• ASSIGNED TASK
Copy out the entire listing below exactly, but without its pictures.
===============
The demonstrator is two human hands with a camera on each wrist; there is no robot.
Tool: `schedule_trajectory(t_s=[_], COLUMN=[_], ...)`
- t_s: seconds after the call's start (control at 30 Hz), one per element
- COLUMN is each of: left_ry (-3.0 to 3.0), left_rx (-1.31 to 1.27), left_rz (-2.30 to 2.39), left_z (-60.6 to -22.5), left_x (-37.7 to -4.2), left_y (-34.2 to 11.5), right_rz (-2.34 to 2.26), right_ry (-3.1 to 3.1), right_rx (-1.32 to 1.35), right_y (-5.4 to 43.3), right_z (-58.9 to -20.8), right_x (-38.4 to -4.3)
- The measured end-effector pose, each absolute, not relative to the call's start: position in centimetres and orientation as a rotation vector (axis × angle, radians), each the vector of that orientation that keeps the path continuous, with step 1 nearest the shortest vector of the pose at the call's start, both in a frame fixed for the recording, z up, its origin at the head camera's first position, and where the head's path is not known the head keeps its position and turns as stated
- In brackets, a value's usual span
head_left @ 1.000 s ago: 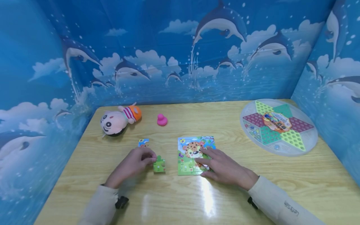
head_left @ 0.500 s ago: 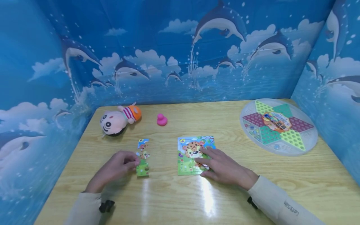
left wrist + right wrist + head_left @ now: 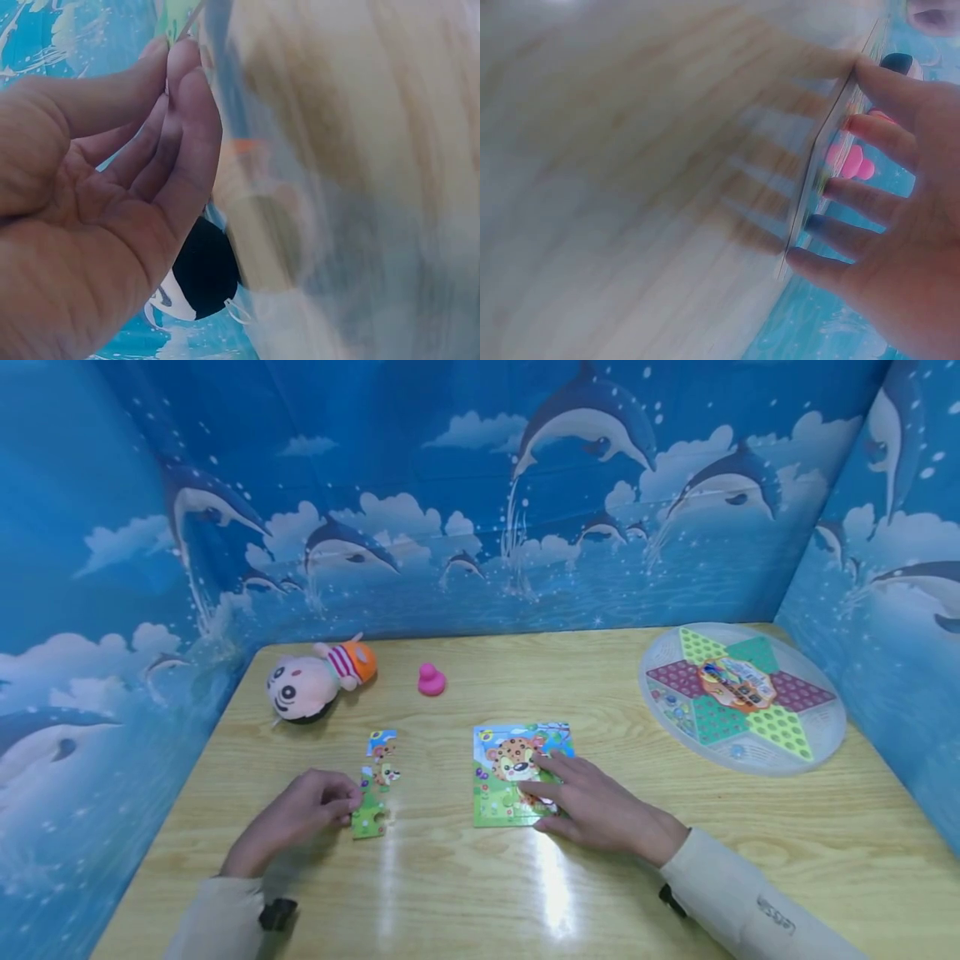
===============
• RESPONSE TO THE EXERCISE
The demonstrator is two human hands with a camera on each wrist; there is no robot.
Tool: `schedule_trajectory(t_s=[_], COLUMN=[_], ...)`
- t_s: seconds after the call's start (control at 30 Hz), one per element
- COLUMN is each of: left_ry (-3.0 to 3.0), left_rx (-1.31 to 1.27), left_rz (-2.30 to 2.39), left_z (-60.6 to -22.5), left_x (-37.7 to -4.2), left_y (-34.2 to 11.5), right_rz (-2.34 to 2.26), right_ry (-3.1 to 3.1), right_rx (-1.32 to 1.35), right_y (-5.4 to 43.3), right_z (-58.9 to -20.8), right_x (-38.4 to -4.3)
- The measured end-effector pose, each absolute, not relative to the call's start: position in centimetres and orientation as a rotation vector (axis × angle, radians), each the vector of that orientation that keeps the path continuous, with step 1 nearest the shortest vector of the pose at the call's start, both in a frame fixed for the recording, z up, its origin at the head camera's first position, and where the head's path is not known the head keeps its position and turns as stated
- In brackets, a value's usual span
head_left @ 1.000 s ago: 
head_left @ 0.500 s ago: 
left wrist + right wrist + head_left @ now: 

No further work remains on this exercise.